The Two Energy Systems

It is important to distinguish between two different things when talking about New Zealand's energy — electricity and total energy.

Electricity is what comes out of power sockets and runs appliances, lights, electric motors, and increasingly vehicles. In 2024, 85.5 percent of New Zealand's electricity came from renewable sources. In the final quarter of 2025 that figure hit a record 96.4 percent.

Total energy is everything — electricity plus the fuels used for transport, industrial heat, and other direct uses. When all energy uses are counted, renewables supply approximately 42 percent of New Zealand's total energy. Oil accounts for around 34 percent, natural gas for around 17 percent, and coal for approximately 7 percent. Around 60 percent of New Zealand's total primary energy supply comes from fossil fuels.

This distinction matters enormously. New Zealand's electricity system is one of the greenest in the world. But New Zealand's total energy system — including transport and industrial heat — is still heavily dependent on fossil fuels. Energy from fossil fuels is responsible for approximately 40 percent of New Zealand's greenhouse gas emissions. The challenge of New Zealand's energy transition is not primarily about electricity — it is about decarbonising the sectors that still run on oil, gas, and coal.

How Electricity Is Generated

New Zealand's electricity system is built on three primary renewable sources, supplemented by thermal generation as backup.

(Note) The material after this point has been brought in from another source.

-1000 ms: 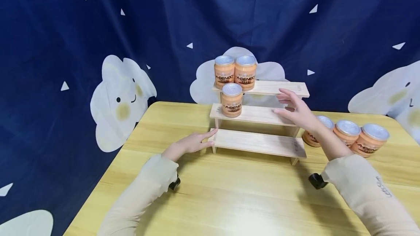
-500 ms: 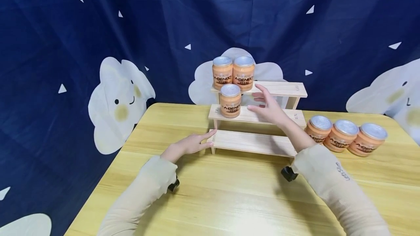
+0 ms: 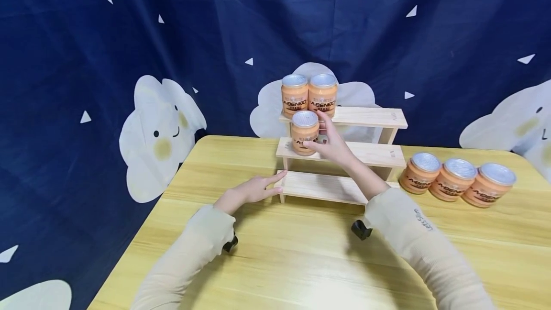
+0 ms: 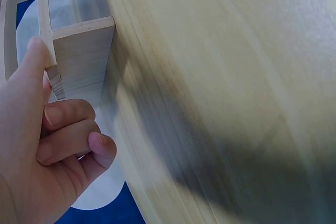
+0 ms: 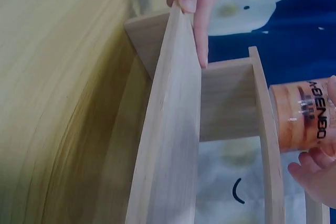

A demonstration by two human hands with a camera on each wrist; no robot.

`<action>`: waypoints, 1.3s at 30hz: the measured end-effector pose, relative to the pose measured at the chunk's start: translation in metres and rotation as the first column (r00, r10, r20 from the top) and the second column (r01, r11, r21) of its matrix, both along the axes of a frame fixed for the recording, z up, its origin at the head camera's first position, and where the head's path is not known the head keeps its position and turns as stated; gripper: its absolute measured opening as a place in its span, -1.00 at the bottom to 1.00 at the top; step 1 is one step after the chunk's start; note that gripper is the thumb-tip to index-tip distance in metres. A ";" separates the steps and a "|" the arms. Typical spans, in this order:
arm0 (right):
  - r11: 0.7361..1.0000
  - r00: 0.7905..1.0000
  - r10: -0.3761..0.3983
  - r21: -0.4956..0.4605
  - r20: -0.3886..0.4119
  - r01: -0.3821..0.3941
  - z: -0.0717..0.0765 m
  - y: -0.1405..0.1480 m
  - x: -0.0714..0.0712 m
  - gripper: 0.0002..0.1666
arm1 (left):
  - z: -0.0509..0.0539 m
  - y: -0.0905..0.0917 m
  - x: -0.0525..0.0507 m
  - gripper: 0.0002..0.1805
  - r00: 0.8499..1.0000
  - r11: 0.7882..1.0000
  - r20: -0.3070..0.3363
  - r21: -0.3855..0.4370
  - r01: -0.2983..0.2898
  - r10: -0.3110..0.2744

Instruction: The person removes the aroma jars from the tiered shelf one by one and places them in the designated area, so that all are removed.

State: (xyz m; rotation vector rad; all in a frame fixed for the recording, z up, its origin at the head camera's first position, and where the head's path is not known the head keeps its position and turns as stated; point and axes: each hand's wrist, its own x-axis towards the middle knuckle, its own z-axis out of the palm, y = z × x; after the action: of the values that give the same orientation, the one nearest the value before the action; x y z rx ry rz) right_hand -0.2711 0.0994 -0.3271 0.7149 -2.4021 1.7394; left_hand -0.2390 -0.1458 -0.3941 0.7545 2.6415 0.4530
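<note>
A three-step wooden shelf (image 3: 323,186) stands on the table. At the left end of its lowest board, my left hand (image 3: 254,189) pinches the board's edge; the left wrist view shows this hand (image 4: 58,140) with its other fingers curled beside the board. My right hand (image 3: 333,145) has thumb and fingers round the right side of an orange jar (image 3: 303,133) with a silver lid, upright at the left of the middle board. In the right wrist view the jar (image 5: 296,116) meets the fingers of this hand (image 5: 320,177).
Two like jars (image 3: 294,97) (image 3: 322,97) stand side by side at the left of the top board. Several more jars (image 3: 449,183) stand in a row on the table (image 3: 267,262), right of the shelf. A dark blue curtain (image 3: 275,23) with clouds hangs behind.
My right hand has moved left, from the right part of the shelf to the jar on the middle board, and its fingers have closed round it. My left hand has stayed.
</note>
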 end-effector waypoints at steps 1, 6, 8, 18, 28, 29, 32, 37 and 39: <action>1.000 1.000 -0.008 0.001 -0.014 0.008 0.000 -0.002 0.000 0.00 | 0.000 0.000 0.000 -0.35 1.000 1.000 0.000 0.001 -0.003 0.003; 0.998 0.995 -0.064 0.003 -0.080 0.064 -0.001 -0.010 -0.002 0.04 | 0.000 -0.001 0.000 -0.35 1.000 1.000 0.003 0.003 -0.005 0.005; 0.996 0.992 -0.086 0.007 -0.090 0.087 -0.001 -0.012 -0.003 0.04 | 0.000 -0.002 0.000 -0.35 1.000 1.000 -0.001 0.009 -0.001 0.001; 0.991 0.988 -0.137 -0.005 -0.074 0.137 0.006 -0.017 0.007 -0.04 | 0.000 -0.002 -0.001 -0.36 1.000 1.000 -0.012 0.016 0.012 -0.011; 0.990 0.987 -0.140 0.017 -0.078 0.142 -0.005 0.003 0.011 -0.03 | 0.002 -0.001 0.001 -0.36 1.000 1.000 0.009 0.010 -0.004 0.004; 0.990 0.987 -0.138 0.020 -0.076 0.140 -0.005 0.006 0.013 -0.03 | 0.002 -0.001 0.001 -0.35 1.000 1.000 0.010 0.007 -0.006 0.006; 0.990 0.987 -0.141 0.017 -0.078 0.143 -0.006 0.015 0.017 -0.04 | 0.002 -0.001 0.001 -0.35 1.000 1.000 0.018 0.003 -0.011 0.011; 0.984 0.981 -0.176 0.014 -0.087 0.178 -0.008 0.036 0.028 -0.06 | 0.002 -0.001 0.001 -0.35 1.000 1.000 0.014 0.009 -0.004 0.004; 0.981 0.977 -0.190 0.010 -0.096 0.192 -0.008 0.046 0.035 -0.06 | 0.001 -0.001 0.002 -0.35 1.000 1.000 0.007 0.011 0.001 -0.001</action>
State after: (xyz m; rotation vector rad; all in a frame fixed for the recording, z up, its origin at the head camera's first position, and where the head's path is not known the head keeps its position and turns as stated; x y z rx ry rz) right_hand -0.2363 0.1453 -0.3350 0.5346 -2.3404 1.5744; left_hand -0.2372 -0.1471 -0.3928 0.7567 2.6341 0.4692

Hydroelectricity — around 54 percent of generation Water falling through turbines is the foundation of New Zealand's electricity system. The country's steep mountain ranges, significant rainfall, and large natural lakes provide an extraordinary resource. The great hydro systems of the South Island — the Clutha-Mata-Au, the Waitaki, and the Waiau-Mākārora feeding Lake Manapōuri — drive the country's largest generators. Major stations include Clyde (432 MW), Benmore (540 MW), Manapōuri (850 MW), and Roxburgh (320 MW). In the North Island, the Waikato River — regulated through a chain of eight power stations from Arapuni to Huntly — provides significant generation capacity.

Hydro is reliable, low-cost once built, and produces no direct emissions. But it is dependent on rainfall and snowmelt. In dry years — when lakes don't fill and river flows are low — hydro generation capacity falls, requiring more generation from other sources. This dry year risk is the primary vulnerability of New Zealand's electricity system.

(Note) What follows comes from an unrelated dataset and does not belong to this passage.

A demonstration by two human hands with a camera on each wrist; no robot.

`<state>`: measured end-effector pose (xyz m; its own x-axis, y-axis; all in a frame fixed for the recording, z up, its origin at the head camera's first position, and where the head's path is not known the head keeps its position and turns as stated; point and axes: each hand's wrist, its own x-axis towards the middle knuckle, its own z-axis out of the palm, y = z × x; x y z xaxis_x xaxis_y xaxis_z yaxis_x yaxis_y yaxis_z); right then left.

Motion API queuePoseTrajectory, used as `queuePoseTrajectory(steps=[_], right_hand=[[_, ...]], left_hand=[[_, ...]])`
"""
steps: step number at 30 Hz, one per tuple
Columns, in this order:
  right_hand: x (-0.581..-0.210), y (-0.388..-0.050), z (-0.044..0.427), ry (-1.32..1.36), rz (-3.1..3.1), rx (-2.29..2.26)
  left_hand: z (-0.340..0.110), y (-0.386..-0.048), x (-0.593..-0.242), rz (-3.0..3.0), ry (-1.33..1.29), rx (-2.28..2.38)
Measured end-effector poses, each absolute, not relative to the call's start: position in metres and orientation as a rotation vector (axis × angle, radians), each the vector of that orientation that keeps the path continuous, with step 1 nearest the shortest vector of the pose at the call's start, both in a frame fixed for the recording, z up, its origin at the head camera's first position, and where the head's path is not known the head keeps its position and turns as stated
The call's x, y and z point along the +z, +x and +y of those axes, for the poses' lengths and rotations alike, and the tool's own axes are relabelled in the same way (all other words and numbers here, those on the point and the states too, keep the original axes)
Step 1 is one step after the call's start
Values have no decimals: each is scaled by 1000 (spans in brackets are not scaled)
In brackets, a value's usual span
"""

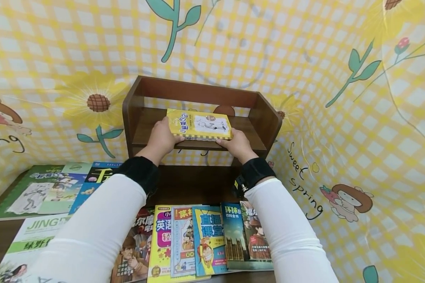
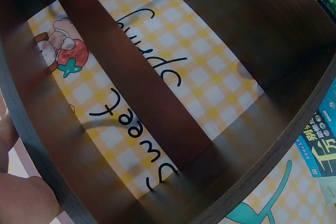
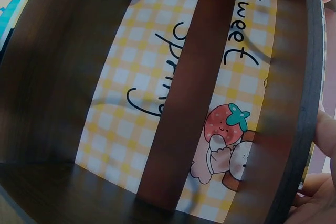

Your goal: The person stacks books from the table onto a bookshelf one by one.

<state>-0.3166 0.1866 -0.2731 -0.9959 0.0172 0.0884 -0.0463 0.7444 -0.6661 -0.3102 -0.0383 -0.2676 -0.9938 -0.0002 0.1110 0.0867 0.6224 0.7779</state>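
Observation:
A yellow book with a line drawing on its cover lies face up on the top shelf of a brown wooden rack. My left hand grips its left end, thumb along the front edge. The right end is held by my right hand, its thumb also at the front edge. Some fingers are hidden behind the book. In the left wrist view, part of my left hand shows beyond the shelf board. Fingers of my right hand appear at the right edge of the right wrist view.
Below stand or lie several books and magazines, among them a blue and yellow one and a pink and yellow one. More lie at the left, including a green one. Patterned yellow cloth surrounds the rack.

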Motion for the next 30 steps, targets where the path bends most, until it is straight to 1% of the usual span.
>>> queuePoseTrajectory(steps=[13,19,22,25,30], right_hand=[[-282,-316,186,1,-2862,1022],[-288,-311,189,19,-2821,1023],[-294,-302,193,29,-2762,1083],[-301,-288,199,96,-2700,1122],[-312,-250,213,210,-2628,1101]], left_hand=[[-39,-311,-274,-2770,-82,-1293],[-43,-311,-281,-2723,-156,-1263],[-46,-307,-286,-2712,-200,-1235],[-51,-296,-289,-2714,-277,-1165],[-63,-264,-300,-2651,-477,-1011]])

Geothermal — around 19 percent of generation New Zealand sits on the Pacific Ring of Fire and has extraordinary geothermal resources, particularly in the central North Island. The Taupo Volcanic Zone produces heat from the earth's interior at sufficient temperature and pressure to drive turbines. New Zealand is a world leader in geothermal electricity generation relative to its size — with the highest proportion of geothermal in total energy supply among IEA member countries.

Geothermal generation is highly consistent — it does not fluctuate with weather or rainfall. It provides baseload power that complements the variable nature of hydro and wind. The Wairakei, Ngā Awa Purua, Te Huka, and Kawerau stations are among the major geothermal generators. Expansion of geothermal capacity is considered one of the most promising pathways for increasing New Zealand's renewable generation — there is estimated to be sufficient resource to double current geothermal generation.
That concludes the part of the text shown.